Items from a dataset
------------------------------------------------

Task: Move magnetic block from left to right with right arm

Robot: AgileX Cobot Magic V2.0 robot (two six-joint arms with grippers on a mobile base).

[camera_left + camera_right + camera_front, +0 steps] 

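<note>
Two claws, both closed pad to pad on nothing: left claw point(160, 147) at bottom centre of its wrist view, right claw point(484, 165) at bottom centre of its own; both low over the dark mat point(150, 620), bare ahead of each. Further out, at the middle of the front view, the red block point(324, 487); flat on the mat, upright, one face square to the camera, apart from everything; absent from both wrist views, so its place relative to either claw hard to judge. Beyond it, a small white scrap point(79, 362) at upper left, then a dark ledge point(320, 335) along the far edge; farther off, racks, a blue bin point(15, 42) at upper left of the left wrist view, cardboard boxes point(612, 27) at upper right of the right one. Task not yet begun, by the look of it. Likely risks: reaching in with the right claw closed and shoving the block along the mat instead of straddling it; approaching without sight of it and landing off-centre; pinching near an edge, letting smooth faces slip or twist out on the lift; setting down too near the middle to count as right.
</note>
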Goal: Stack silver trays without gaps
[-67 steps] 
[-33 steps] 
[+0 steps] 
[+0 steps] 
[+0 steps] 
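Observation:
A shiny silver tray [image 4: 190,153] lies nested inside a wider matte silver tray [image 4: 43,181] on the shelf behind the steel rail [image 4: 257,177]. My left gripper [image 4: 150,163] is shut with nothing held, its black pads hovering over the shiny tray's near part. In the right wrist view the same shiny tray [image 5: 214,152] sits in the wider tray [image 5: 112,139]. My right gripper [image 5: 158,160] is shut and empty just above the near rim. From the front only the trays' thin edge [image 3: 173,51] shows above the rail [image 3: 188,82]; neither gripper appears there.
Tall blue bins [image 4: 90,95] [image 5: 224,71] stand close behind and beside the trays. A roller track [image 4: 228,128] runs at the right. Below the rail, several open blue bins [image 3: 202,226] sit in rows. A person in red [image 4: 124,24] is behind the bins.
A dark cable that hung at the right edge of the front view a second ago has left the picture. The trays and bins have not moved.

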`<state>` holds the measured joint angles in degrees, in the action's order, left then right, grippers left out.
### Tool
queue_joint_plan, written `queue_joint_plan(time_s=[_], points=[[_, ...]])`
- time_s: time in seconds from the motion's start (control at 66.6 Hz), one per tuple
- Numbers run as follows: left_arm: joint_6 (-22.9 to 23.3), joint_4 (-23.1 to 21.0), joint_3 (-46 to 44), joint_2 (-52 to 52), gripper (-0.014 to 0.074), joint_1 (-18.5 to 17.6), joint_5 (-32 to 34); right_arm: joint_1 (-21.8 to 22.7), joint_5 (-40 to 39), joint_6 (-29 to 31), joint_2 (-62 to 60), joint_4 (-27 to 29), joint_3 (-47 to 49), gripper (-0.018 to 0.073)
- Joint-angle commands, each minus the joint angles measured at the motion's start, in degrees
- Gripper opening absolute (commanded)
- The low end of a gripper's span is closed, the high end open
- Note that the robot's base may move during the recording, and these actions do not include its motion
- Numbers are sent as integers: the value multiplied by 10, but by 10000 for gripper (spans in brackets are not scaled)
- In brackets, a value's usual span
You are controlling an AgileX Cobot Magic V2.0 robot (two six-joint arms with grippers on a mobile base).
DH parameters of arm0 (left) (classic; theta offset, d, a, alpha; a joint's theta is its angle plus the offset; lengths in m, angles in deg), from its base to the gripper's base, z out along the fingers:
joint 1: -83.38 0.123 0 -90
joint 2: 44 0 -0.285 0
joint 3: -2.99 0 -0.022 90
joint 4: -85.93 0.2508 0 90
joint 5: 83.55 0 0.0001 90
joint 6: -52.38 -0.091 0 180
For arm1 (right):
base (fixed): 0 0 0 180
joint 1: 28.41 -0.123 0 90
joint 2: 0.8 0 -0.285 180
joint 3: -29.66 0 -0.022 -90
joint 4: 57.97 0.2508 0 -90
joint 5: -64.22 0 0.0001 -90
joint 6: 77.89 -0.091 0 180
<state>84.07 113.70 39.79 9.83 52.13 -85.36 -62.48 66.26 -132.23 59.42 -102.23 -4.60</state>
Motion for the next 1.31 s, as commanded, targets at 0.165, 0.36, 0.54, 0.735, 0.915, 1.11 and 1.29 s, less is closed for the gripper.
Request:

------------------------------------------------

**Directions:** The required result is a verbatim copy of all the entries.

**Reply to the exercise:**
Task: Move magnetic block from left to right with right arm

Robot: AgileX Cobot Magic V2.0 robot (two six-joint arms with grippers on a mobile base).

[camera_left + camera_right + camera_front, +0 steps] 

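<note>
Two claws, both closed pad to pad on nothing: left claw point(160, 147) at bottom centre of its wrist view, right claw point(484, 165) at bottom centre of its own; both low over the dark mat point(150, 620), bare ahead of each. Further out, at the middle of the front view, the red block point(324, 487); flat on the mat, upright, one face square to the camera, apart from everything; absent from both wrist views, so its place relative to either claw hard to judge. Beyond it, a small white scrap point(79, 362) at upper left, then a dark ledge point(320, 335) along the far edge; farther off, racks, a blue bin point(15, 42) at upper left of the left wrist view, cardboard boxes point(612, 27) at upper right of the right one. Task not yet begun, by the look of it. Likely risks: reaching in with the right claw closed and shoving the block along the mat instead of straddling it; approaching without sight of it and landing off-centre; pinching near an edge, letting smooth faces slip or twist out on the lift; setting down too near the middle to count as right.
</note>
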Goal: Stack silver trays without gaps
[-67 steps] 
[-33 steps] 
[+0 steps] 
[+0 steps] 
[+0 steps] 
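Observation:
A shiny silver tray [image 4: 190,153] lies nested inside a wider matte silver tray [image 4: 43,181] on the shelf behind the steel rail [image 4: 257,177]. My left gripper [image 4: 150,163] is shut with nothing held, its black pads hovering over the shiny tray's near part. In the right wrist view the same shiny tray [image 5: 214,152] sits in the wider tray [image 5: 112,139]. My right gripper [image 5: 158,160] is shut and empty just above the near rim. From the front only the trays' thin edge [image 3: 173,51] shows above the rail [image 3: 188,82]; neither gripper appears there.
Tall blue bins [image 4: 90,95] [image 5: 224,71] stand close behind and beside the trays. A roller track [image 4: 228,128] runs at the right. Below the rail, several open blue bins [image 3: 202,226] sit in rows. A person in red [image 4: 124,24] is behind the bins.
A dark cable that hung at the right edge of the front view a second ago has left the picture. The trays and bins have not moved.
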
`<state>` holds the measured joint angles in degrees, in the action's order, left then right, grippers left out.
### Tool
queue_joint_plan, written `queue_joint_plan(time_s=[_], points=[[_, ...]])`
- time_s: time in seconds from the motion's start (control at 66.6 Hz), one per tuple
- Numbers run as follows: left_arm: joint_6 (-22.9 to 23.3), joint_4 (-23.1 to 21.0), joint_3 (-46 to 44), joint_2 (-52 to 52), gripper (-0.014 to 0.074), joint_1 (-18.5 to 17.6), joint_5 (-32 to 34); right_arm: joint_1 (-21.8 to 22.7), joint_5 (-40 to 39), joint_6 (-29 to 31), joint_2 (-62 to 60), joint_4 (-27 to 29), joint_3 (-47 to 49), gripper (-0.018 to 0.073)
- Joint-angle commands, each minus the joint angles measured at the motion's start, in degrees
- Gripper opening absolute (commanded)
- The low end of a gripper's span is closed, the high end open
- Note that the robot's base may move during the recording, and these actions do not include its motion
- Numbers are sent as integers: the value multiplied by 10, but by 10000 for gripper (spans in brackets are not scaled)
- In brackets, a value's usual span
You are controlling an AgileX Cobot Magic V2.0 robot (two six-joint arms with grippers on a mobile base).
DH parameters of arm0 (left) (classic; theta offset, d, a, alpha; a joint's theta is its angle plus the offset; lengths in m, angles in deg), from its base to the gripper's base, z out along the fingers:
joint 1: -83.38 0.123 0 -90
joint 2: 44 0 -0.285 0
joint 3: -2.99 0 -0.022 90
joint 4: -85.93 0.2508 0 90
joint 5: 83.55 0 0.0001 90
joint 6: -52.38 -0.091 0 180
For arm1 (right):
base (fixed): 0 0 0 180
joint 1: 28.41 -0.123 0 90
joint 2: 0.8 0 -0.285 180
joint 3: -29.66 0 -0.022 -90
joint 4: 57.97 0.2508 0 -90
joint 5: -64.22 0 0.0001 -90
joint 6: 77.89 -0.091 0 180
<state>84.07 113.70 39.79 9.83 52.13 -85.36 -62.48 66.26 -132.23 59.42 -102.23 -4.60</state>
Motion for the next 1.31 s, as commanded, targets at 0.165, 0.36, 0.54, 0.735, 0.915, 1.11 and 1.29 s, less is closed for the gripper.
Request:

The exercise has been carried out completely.